Desde los antiguos cultos semitas hasta el cristianismo mariano, la luna ha sido madre y hechicera, matriz y tumba. Diana, Hécate, Isis, Astarté: todas ellas encarnan su doble movimiento, ascendente y descendente, luminoso y abisal. Su ciclo, hecho de apariciones y eclipses, impone una ley de metamorfosis perpetua que rige tanto el crecimiento de las plantas como el ritmo secreto de los cuerpos. En su espejo, se mide el pulso del mundo: la savia asciende, la marea respira, la mujer sangra.

De ahí su dominio sobre los símbolos del espejo y del agua. Todo lo que refleja, recibe y devuelve la forma alterada pertenece a su órbita. Los animales que hibernan, los caracoles que se repliegan, los anfibios que emergen y desaparecen son criaturas lunares. También lo son las divinidades que alternan entre mundos: Artemisa, Hathor, Isis, diosas del tránsito, de la frontera, del umbral.

Esa misma luna, desciende siglos después al mundo de Federico García Lorca. Y allí deja de ser un signo del cielo para convertirse en un ser que camina entre los hombres. En su poesía y su teatro, la luna tiene cuerpo, tiene voz, tiene destino. Baja al patio del herrero y baila con su polisón de nardos, mientras un niño la mira con la inocencia de quien aún no conoce la muerte. Ella le sonríe, pero no huye. Lo toma con dulzura, lo adormece, lo conduce a su otro reino.

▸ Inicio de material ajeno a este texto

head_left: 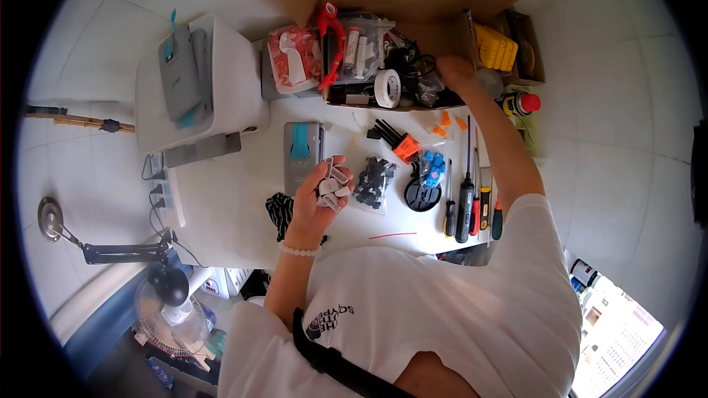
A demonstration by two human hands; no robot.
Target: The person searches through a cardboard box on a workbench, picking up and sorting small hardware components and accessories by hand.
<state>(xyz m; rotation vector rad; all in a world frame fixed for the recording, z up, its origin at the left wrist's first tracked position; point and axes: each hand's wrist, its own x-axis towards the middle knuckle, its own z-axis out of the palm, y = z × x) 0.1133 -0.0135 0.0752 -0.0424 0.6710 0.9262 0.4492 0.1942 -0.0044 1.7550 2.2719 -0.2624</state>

En ese gesto se une la belleza con la fatalidad.

Más tarde, en Bodas de sangre, brilla y habla. Es fría, clara, consciente de lo que sucede. “Quiero entrar en un pecho para poder calentarme”, dice. Y cuando habla, todo lo humano se detiene. La luna de Lorca revela los caminos. Expone lo que el día oculta. Bajo su luz se consuma la tragedia. Los amantes se encuentran, y la muerte se hace inevitable. No hay venganza ni castigo, sólo destino.

La luna, en Lorca y en el mundo, es una misma inteligencia. Arriba rige los ritmos de la materia; aquí abajo, los del alma. En ambas enseña la misma lección: lo que desaparece no se pierde, lo que mengua prepara su plenitud. Cicerón escribió que la luna recorre en un mes lo que el sol tarda un año. Lo comprendí en una noche.

Mirarla es aceptar que todo cambia. La piedra sueña, el agua recuerda, el cuerpo envejece y aprende a convivir con su sombra. Lo que parece quietud es sólo respiración. La luna nos enseña a amar esa fragilidad, a no temerla. En ocasiones, cuando la vemos sobre el campo o sobre un tejado, pensamos en quienes ya no están, y de algún modo sentimos que siguen allí, girando con ella, en su danza lenta y obstinada.

Por eso, en la blancura de la luna parece guardarse una sabiduría antigua que nos enseña que la vida no avanza, sino que gira; que lo que amamos no se pierde, sólo cambia de forma; que todo final es también el principio de algo que aún respira. Su luz no promete salvación, pero acompaña. No ofrece descanso, sino movimiento: un vaivén sereno que mantiene al mundo despierto. Y cuando la noche parece cerrarse del todo, esa misma luz nos recuerda que nada se apaga del todo, que incluso en la oscuridad persiste una memoria, un resplandor mínimo que sigue velando por nosotros.